Вскоре, однако, удивительная прыть Максима навела противника на мысль, что можно и не стесняться, ведь с тем уровнем боя, что доступен ученику, его не прибить и атаками посильнее, а вот заставить расходовать себя посерьезнее — можно. Самуил перестал сдерживаться и на почти полную мощь задействовал характеристики своего посоха. Ученику поплохело практически сразу.
Максим свирепел. От его удивительно волшебного состояния так быстро не осталось и следа! Когда он, следуя плану Сафры, думал уже решительно наступать, считая, что Самуил подвыдохся, так тот стал наносить удары чудовищные.
От воздушного пресса легко отбиться не получалось. Самуил очевидно решил показать, что тоже умеет насмехаться и, раз за разом поднимая посох, гвоздил по всей площади заклинанием из любимой у Максима стихии. Хуже было то, что одновременно с прессом, лишившего его прежней подвижности, маг начал метать ледяные лезвия, способные разрубить ученика пополам. Причем, контролировать их маг не мог, что тоже намекало о завершении шуток.

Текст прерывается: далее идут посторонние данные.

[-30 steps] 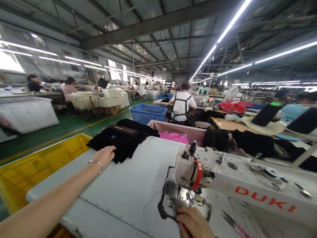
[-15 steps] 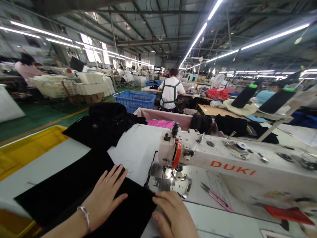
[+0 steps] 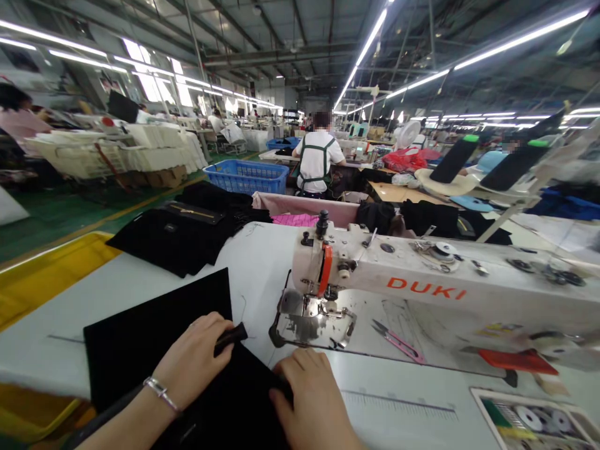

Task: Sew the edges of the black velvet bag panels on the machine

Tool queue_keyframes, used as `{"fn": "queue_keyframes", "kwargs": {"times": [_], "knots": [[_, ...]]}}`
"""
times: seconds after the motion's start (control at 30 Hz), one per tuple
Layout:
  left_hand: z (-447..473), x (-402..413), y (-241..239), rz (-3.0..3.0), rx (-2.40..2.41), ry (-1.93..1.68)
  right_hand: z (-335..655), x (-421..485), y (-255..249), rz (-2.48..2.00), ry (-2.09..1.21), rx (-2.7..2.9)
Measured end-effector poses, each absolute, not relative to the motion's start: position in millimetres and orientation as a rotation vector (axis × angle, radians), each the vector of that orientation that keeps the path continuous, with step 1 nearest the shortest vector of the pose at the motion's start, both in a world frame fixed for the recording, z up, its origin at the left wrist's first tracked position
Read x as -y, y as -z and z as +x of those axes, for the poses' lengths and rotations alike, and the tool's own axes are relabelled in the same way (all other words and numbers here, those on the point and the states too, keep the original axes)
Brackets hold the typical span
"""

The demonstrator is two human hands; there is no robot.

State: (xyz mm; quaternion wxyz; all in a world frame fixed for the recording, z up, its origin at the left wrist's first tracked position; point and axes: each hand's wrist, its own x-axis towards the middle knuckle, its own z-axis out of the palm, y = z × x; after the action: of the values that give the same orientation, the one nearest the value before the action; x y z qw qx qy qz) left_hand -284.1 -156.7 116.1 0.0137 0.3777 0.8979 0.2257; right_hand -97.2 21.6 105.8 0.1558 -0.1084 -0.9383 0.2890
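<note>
A black fabric panel [image 3: 154, 319] lies across the white machine table in front of me. My left hand [image 3: 201, 353] is closed on a dark, narrow strip [image 3: 232, 337] that lies on the panel; whether it is a fold or a separate piece I cannot tell. At the panel's right edge, my right hand [image 3: 312, 390] pinches the black fabric between thumb and fingers. Just beyond the hands stands a white sewing machine [image 3: 422, 281], its needle area lit and bare of cloth. Pink-handled thread snips [image 3: 398, 340] rest on the machine bed.
Black pieces [image 3: 182, 231] are piled at the table's far left, beside a yellow bin [image 3: 56, 269]. A bobbin tray [image 3: 539, 419] sits at lower right. Behind the table are a pink-lined container [image 3: 304, 206], a blue basket [image 3: 248, 178] and a seated co-worker [image 3: 319, 156].
My left hand has gone from lying flat with spread fingers to gripping the dark strip. The panel's left part has shifted right. The camera view has turned slightly right and down.
</note>
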Motion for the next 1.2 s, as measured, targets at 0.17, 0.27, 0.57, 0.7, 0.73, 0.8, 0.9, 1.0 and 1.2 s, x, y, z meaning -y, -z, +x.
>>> {"fn": "queue_keyframes", "kwargs": {"times": [0.17,0.27,0.57,0.7,0.73,0.8,0.9,1.0,1.2], "knots": [[-275.3,153.2,-156.8,1.127,-2.530,-0.937,-106.8,-21.1,-134.9,-0.271,-1.056,2.534],[-270.1,155.9,-189.3,1.004,-2.247,-1.257,-107.0,-24.8,-152.8,-0.143,-1.160,2.346],[-248.3,166.0,-208.4,0.709,-2.022,-1.475,-95.4,-37.5,-174.9,-0.065,-1.376,2.158],[-241.0,167.2,-208.6,0.670,-1.922,-1.523,-92.1,-37.4,-180.6,-0.122,-1.333,2.173],[-240.9,168.1,-208.2,0.676,-1.935,-1.532,-91.6,-37.6,-181.8,-0.126,-1.329,2.183],[-242.3,170.3,-206.9,0.713,-2.007,-1.538,-91.0,-38.3,-183.3,-0.129,-1.332,2.200],[-245.9,172.9,-206.2,0.801,-2.096,-1.489,-90.5,-39.5,-184.5,-0.122,-1.347,2.212],[-247.0,173.0,-208.1,0.905,-2.182,-1.436,-89.4,-40.3,-187.7,-0.110,-1.350,2.217],[-242.0,175.6,-211.4,0.996,-2.345,-1.418,-87.9,-39.8,-204.4,-0.220,-1.317,2.247]]}}
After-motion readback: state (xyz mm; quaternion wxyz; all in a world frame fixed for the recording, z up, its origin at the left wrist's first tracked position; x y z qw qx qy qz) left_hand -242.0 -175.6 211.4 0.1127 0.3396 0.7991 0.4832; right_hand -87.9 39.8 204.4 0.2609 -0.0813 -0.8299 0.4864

Максим попытался защититься воздушными воронками, всасывающими и ломающими пресс, в сочетании с переходом в ближний бой. "Лучше придерживаться плохого плана, чем никакого", — подумал он, бросаясь к Самуилу в момент когда давление отступило. Самым простым и надежным, что ему пришло в голову, были те же воздушные мечи, из спрессованного волей и маной воздуха, и которыми можно было разрубить и доспех при умении. Неожиданно для него Самуил не попытался отступить, а принял бой.
Посох порхал в его руках как невесомая тростинка, он легко парировал наскоки ученика, изматывая его, и добиваясь осознания недостатка своего мастерства. Максим осознал. Теперь он понял, почему после палок и мечей Иван перешел на обучение копьями. Это было начало подготовки для владения посохом, то есть подготавливалось то, что он, Максим, его получит! Обида на свою глупость трансформировалась в еще большую ненависть к учителю и акцентуализации на посохе. "Это не я проигрываю, это все чертов посох", — думал Максим распаляясь, — "это просто нечестно, когда один вооружен усилителем магии, а другой нет". Самуил же, понимая и чувствуя состояние противника, прибавил в натиске.